A confusion matrix is a table that visualizes the performance of a classification model. It shows where the model gets confused—predicting one class when the actual class was different—hence the name.
This tool helps you build a confusion matrix interactively and automatically calculates key metrics like accuracy, precision, recall, and F1 score.
Matrix Components
True Positive (TP)
Actually positive, predicted positive. Model correctly identified the positive class.
True Negative (TN)
Actually negative, predicted negative.
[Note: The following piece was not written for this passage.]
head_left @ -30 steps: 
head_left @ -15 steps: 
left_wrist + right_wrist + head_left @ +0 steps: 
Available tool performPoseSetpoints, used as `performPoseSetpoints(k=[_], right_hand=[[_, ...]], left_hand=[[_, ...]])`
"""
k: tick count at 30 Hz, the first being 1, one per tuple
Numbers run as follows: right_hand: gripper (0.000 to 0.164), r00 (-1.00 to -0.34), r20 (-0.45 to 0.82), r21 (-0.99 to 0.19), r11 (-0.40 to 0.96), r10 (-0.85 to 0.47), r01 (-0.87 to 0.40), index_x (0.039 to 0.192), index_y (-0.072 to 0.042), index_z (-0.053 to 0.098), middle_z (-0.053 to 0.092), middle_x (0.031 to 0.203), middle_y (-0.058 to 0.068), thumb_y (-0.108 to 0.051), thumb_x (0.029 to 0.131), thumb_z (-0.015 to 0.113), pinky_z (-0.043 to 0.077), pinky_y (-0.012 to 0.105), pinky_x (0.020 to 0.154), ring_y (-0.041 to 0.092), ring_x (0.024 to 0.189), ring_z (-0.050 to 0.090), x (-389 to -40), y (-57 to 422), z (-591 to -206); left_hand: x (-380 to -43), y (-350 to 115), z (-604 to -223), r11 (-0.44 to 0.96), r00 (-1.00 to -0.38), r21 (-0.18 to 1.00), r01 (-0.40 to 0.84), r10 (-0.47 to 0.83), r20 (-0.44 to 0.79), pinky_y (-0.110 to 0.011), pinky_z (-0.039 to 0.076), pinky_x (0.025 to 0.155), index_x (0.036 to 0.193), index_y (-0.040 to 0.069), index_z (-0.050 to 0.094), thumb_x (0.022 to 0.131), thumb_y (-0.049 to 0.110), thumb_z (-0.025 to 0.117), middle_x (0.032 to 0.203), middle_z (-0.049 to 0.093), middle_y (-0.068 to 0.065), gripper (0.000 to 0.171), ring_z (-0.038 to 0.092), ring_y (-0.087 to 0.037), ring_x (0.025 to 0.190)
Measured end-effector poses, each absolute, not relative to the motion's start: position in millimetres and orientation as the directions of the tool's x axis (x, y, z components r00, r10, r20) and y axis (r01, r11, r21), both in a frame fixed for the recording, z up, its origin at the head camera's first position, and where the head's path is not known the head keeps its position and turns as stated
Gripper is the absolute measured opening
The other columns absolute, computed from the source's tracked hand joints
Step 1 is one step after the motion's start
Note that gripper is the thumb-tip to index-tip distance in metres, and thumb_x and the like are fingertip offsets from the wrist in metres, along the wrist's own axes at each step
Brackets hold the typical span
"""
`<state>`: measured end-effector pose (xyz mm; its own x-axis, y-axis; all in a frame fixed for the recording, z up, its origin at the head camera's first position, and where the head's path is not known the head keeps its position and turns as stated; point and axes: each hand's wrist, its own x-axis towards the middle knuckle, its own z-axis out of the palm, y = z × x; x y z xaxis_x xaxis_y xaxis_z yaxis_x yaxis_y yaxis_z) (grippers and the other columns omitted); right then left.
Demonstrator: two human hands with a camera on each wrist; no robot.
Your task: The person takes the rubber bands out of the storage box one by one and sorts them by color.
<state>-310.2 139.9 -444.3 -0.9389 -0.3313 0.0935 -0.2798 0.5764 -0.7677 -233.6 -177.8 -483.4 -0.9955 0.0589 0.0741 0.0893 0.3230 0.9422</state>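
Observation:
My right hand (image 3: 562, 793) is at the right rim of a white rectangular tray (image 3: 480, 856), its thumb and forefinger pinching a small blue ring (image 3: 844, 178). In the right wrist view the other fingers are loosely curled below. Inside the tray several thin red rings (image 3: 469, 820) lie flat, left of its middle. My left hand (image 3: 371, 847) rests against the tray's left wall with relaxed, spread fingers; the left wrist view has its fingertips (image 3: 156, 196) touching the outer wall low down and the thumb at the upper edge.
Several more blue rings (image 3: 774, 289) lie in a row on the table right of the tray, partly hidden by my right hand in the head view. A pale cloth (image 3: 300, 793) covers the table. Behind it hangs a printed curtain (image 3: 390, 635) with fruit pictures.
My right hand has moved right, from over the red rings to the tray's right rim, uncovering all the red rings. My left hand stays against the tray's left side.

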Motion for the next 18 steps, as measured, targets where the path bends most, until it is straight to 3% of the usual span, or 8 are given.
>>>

Model correctly identified the negative class.
Metric Formulas
| Metric | Formula | Meaning |
|---|---|---|
| Accuracy | (TP+TN)/(TP+TN+FP+FN) | Overall correctness |
| Precision | TP/(TP+FP) | Positive prediction quality |
| Recall | TP/(TP+FN) | Positive detection rate |
| F1 | 2*(P*R)/(P+R) | Harmonic mean of P&R |
FAQ
When is accuracy misleading?
With imbalanced classes (e.g., 95% negative), predicting all negative gives 95% accuracy but 0% recall for positives.
Precision vs Recall tradeoff?
High precision = fewer false alarms. High recall = fewer missed cases. F1 balances both. Choose based on whether FP or FN is worse.